Tuesday, May 13, 2008


COLORADO SPRINGS — Gov. Bill Ritter signed two school-safety bills into law today at the inaugural meeting of the Pikes Peak Region Safe Schools Coalition, including one measure that establishes a new Colorado School Safety Resource Center.
"Ever since the shootings at Columbine High School, I've been committed to improving school safety for our students, their families and our teachers," Gov. Ritter said. "That commitment only deepened after the shooting at Platte Canyon High School.
"No child, no parent and no teacher should ever have to endure that kind of terror or horror again," Gov. Ritter added. "We owe our children the basic right of a safe school."

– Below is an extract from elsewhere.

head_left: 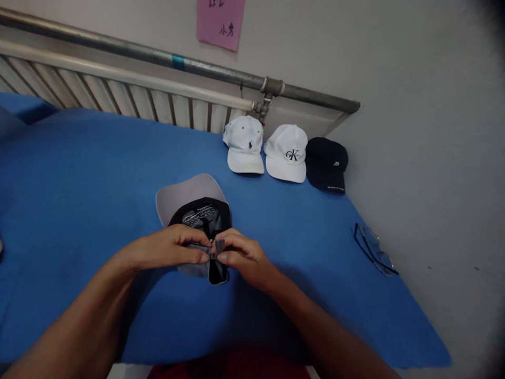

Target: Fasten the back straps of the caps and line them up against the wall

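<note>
A grey cap (187, 197) lies with its inside facing up on the blue cloth, its brim pointing away to the upper left. My left hand (171, 248) pinches the back edge of this cap beside the strap opening. Close to it, my right hand (244, 255) grips the cap's back strap (220, 245) between thumb and fingers, with the strap's end sticking up. The fingertips of both hands nearly meet at the strap. Dark lining and raised lettering show inside the crown.
Two white caps (245, 142) (287, 152) and a black cap (327, 163) stand in a row near the wall. Glasses (374, 250) lie at the right edge of the blue cloth (98, 173). A radiator (138, 100) and a metal pipe (221, 71) run behind.
</note>
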Available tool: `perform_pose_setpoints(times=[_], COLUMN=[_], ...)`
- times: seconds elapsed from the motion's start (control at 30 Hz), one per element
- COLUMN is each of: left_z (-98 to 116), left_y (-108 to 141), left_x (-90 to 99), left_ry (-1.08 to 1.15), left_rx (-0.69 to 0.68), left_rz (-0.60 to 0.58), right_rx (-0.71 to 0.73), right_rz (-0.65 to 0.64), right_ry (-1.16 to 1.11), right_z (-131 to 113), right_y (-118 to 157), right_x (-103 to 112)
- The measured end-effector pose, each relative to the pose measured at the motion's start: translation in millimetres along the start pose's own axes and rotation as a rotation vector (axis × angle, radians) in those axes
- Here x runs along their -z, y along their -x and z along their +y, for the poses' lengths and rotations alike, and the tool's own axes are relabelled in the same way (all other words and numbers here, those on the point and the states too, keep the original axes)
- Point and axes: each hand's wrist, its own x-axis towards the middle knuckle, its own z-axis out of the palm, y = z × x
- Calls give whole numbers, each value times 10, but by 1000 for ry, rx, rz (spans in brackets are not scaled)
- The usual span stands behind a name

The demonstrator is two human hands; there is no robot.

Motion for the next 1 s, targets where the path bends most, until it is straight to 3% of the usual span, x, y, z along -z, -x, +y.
perform_pose_setpoints(times=[0.4, 0.7, 1.0], left_z=[7, 43, 7], left_y=[4, -26, -12], left_x=[-15, -68, -74], left_ry=[107, 68, 0], left_rx=[22, 4, -41], left_rz=[11, 50, 6], right_rx=[-89, -162, -206], right_rz=[54, 69, 28], right_ry=[-408, -360, -221], right_z=[72, 31, 22], right_y=[16, -27, -29], right_x=[28, 30, 39])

The two bills signed today:   
Senate Bill 1, sponsored by Sen. John Morse and Rep. Amy Stephens. The bill creates the Colorado School Safety Resource Center within the Department of Public Safety. The center will bring together experts from education, law enforcement, mental health and other disciplines. The center will serve as a clearinghouse of best practices and information, allowing schools and communities to collaborate as they establish individually tailored safety plans. The center will work with up to five pilot communities in the first year. Colorado joins about 20 other states with similar school safety centers.
"Senate Bill 1 strives to ensure the safety of our schoolchildren by gathering real world solutions and best practices from safe schools around the country," Sen. Morse said. "Our children are among our most precious resources; there can be no exception to their safety."
House Bill 1267, a companion measure to SB 1, was sponsored by Rep. Tom Massey and Sen. Ken Kester. The bill requires the School Safety Resource Center to create a school-mapping pilot program for first-responders. In the event of an emergency, such a system will provide first-responders with access to electronic maps and other schematic information about school facilities. If the pilot is successful, the next step will be to examine whether it can be expanded to all 178 public school districts in Colorado.